* [WORK REQUIRED]: Could you restate word for word every line of the records below, from the first one to the one holding "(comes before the"?

* [DATA]:

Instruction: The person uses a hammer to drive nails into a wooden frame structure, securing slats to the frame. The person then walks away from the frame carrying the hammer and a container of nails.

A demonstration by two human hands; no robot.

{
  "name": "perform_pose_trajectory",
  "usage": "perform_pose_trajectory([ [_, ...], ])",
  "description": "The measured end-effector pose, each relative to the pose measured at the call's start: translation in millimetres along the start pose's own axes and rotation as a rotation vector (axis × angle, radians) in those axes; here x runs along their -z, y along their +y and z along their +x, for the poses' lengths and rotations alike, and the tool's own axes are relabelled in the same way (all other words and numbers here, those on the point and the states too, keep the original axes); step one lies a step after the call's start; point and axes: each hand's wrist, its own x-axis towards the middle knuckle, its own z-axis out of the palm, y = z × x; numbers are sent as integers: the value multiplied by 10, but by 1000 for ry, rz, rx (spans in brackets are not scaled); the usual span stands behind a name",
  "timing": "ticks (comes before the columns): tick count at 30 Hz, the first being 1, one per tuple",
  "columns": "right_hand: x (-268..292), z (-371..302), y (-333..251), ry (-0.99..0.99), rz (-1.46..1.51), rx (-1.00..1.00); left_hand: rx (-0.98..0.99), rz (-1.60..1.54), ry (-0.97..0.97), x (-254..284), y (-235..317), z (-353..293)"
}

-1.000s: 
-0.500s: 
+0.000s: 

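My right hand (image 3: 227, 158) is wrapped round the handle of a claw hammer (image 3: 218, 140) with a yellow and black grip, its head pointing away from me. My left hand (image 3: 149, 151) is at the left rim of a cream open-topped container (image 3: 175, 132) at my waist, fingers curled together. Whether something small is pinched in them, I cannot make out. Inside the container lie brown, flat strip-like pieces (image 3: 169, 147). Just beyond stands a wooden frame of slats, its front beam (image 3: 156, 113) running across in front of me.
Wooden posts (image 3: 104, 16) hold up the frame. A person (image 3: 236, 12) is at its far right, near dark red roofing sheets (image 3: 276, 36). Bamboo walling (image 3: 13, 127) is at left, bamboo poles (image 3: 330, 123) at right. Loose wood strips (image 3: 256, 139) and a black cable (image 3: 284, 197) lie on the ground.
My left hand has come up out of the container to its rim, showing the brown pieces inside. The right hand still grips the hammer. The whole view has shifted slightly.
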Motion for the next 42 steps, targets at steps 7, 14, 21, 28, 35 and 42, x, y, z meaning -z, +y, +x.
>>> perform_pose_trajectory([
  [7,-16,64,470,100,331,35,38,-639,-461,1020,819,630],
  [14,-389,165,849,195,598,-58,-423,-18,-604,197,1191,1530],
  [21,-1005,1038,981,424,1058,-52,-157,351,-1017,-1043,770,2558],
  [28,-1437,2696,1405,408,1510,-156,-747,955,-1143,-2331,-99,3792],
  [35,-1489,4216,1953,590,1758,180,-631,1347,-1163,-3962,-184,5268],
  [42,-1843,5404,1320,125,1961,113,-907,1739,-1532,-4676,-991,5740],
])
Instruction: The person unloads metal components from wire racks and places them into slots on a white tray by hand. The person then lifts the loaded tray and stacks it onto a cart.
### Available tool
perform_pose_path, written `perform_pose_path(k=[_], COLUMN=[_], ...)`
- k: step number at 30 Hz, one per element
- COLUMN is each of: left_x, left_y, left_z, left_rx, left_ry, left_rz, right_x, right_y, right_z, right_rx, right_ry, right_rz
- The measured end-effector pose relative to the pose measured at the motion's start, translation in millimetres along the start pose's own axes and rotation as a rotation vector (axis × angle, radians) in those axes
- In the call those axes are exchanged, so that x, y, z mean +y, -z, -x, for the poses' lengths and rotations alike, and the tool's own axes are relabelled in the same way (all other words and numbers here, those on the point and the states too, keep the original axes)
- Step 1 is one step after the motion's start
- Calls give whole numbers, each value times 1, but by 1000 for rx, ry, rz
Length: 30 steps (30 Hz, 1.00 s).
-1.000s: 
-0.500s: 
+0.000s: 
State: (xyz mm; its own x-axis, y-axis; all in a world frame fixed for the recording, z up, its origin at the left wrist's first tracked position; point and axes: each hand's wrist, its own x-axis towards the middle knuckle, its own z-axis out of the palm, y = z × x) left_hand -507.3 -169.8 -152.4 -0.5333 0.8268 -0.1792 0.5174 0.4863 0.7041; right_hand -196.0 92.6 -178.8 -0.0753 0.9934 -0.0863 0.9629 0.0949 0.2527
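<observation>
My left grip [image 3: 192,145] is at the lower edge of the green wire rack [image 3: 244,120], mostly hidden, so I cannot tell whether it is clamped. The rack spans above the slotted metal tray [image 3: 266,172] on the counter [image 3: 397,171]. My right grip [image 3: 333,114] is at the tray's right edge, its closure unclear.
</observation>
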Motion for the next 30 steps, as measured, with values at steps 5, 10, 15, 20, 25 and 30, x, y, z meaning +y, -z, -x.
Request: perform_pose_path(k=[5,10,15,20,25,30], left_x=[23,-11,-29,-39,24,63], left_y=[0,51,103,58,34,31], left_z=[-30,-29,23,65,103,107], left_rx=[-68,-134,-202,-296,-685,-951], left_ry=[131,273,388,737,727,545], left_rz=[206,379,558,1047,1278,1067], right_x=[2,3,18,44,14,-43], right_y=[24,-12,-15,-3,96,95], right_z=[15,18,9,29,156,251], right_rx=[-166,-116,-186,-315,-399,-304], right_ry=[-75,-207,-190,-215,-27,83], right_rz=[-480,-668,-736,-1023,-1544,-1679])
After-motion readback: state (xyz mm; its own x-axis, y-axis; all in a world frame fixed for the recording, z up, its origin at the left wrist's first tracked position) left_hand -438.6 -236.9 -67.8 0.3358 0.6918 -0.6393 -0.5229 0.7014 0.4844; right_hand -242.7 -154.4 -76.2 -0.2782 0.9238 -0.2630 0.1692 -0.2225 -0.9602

* [REPLY TO THE EXERCISE]:
Instruction: The person uses a hammer to drive nails into a wooden frame structure, securing slats to the frame. The person then walks away from the frame carrying the hammer and a container of nails.

A demonstration by two human hands; no robot.

{
  "name": "perform_pose_trajectory",
  "usage": "perform_pose_trajectory([ [_, ...], ])",
  "description": "The measured end-effector pose, each relative to the pose measured at the call's start: translation in millimetres along the start pose's own axes and rotation as a rotation vector (axis × angle, radians) in those axes; here x runs along their -z, y along their +y and z along their +x, for the poses' lengths and rotations alike, and the tool's own axes are relabelled in the same way (all other words and numbers here, those on the point and the states too, keep the original axes); step one lies a step after the call's start; point and axes: each hand's wrist, its own x-axis towards the middle knuckle, its own z-axis out of the palm, y = z × x; numbers are sent as integers: the value multiplied by 10, but by 1000 for ry, rz, rx (spans in brackets are not scaled); the usual span stands behind a name",
  "timing": "ticks (comes before the columns): tick count at 30 Hz, the first being 1, one per tuple",

The exercise has been completed.